This dictionary defines metrics created by and specific to Chronosphere Observability
Platform. These metrics are often included in default dashboards, and
you can search for them anywhere you use metrics. These curated metrics can help
track basic important information about your Observability Platform instance.
The
Chronosphere Health Check
dashboard includes links to the Collectors,
Usage Dashboard, and Licensing Information dashboards.
Use the Metrics Catalog to learn
what metrics are in your tenant.
Query these metrics as their respective Prometheus type.
Collectors
The Collectors dashboard includes the following metrics that Collectors generate.
Use this dashboard to monitor the health of your Collectors.
See the Collectors tags that these metrics create during
dashboard creation.
| Metric name | Metric type | Description |
|---|
chronocollector_build_information | Gauge | Metrics relating to current build of Collectors. |
chronocollector_gateway_push_errors | Counter | Current total number of push errors from Collector. |
chronocollector_gateway_push_latency | Summary | Latency of pushed writes by Collector. |
chronocollector_gateway_push_success | Counter | Total count of requests and RPC calls successfully pushed to the Chronosphere gateway. |
chronocollector_gateway_write_success | Counter | Total count of each time series that are successfully written to the Chronosphere gateway. Counts only the metrics that the Collector scrapes, and not metrics from push-based protocols such as tracing data. |
chronocollector_k8s_gatherer_sink_targets_active | Gauge | Current number of active targets Collector is scraping. |
process_cpu_seconds_total | Counter | Current total number of seconds of CPU processing time. |
Prior to Collector v0.104.0, chronocollector_k8s_gatherer_sink_targets_active
was named chronocollector_k8s_gatherer_processor_targets_active.
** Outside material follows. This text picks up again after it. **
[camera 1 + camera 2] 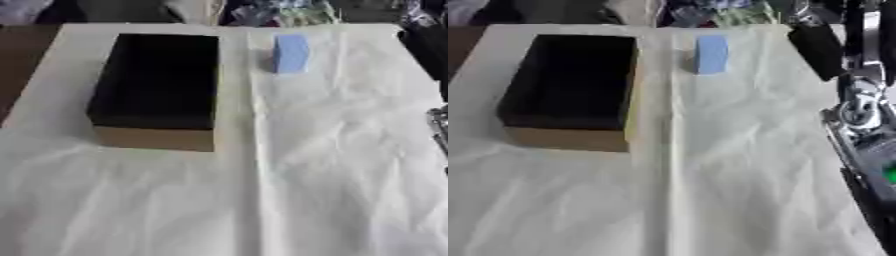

The following metrics create these tags during
dashboard creation:
| Metric name | Tags |
|---|
chronocollector_build_information | branch
build_date
build_version
chronosphere_k8s_cluster
chronosphere_k8s_container_port
chronosphere_k8s_namespace
cluster
go_version
hostname
instance
job
k8s_cluster_id
pod_name
namespace
region
revision
service
|
chronocollector_gateway_push_errors | chronosphere_k8s_cluster
chronosphere_k8s_container_port
chronosphere_k8s_namespace
component
environment
hostname
instance
job
k8s_cluster_id
namespace
region
service
|
chronocollector_gateway_push_latency | chronosphere_k8s_cluster
chronosphere_k8s_container_port
chronosphere_k8s_namespace
component
environment
instance
job
k8s_cluster_id
namespace
quantile
region
service
|
chronocollector_gateway_push_success | annotationsPrefix
cluster
component
env
environment
instance
job
node
region
service
service_account
team
version |
chronocollector_gateway_write_success | annotationsPrefix
cluster
component
env
environment
instance
job
node
region
service
service_account
team
version |
chronocollector_k8s_gatherer_sink_targets_active | environment
instance
job
k8s_cluster_id
namespace
region
service
|
process_cpu_seconds_total | environment
instance
job
k8s_cluster_id
namespace
node
region
service
|
Impact statistics
The following usage metric applies to impact statistics.
This metric creates the following tags during
dashboard creation:
| Metric name | Metric type | Description |
|---|
chrono_metrics_drop_rule_dpps_matched | Counter | Provides visibility into drop rule behavior across enabled, disabled, and preview rules. |
Usage statistics
Observability Platform provides different usage metrics you can use to understand and
manage your overall metric data usage.
Shaping usage statistics
The following usage metrics apply to shaping statistics.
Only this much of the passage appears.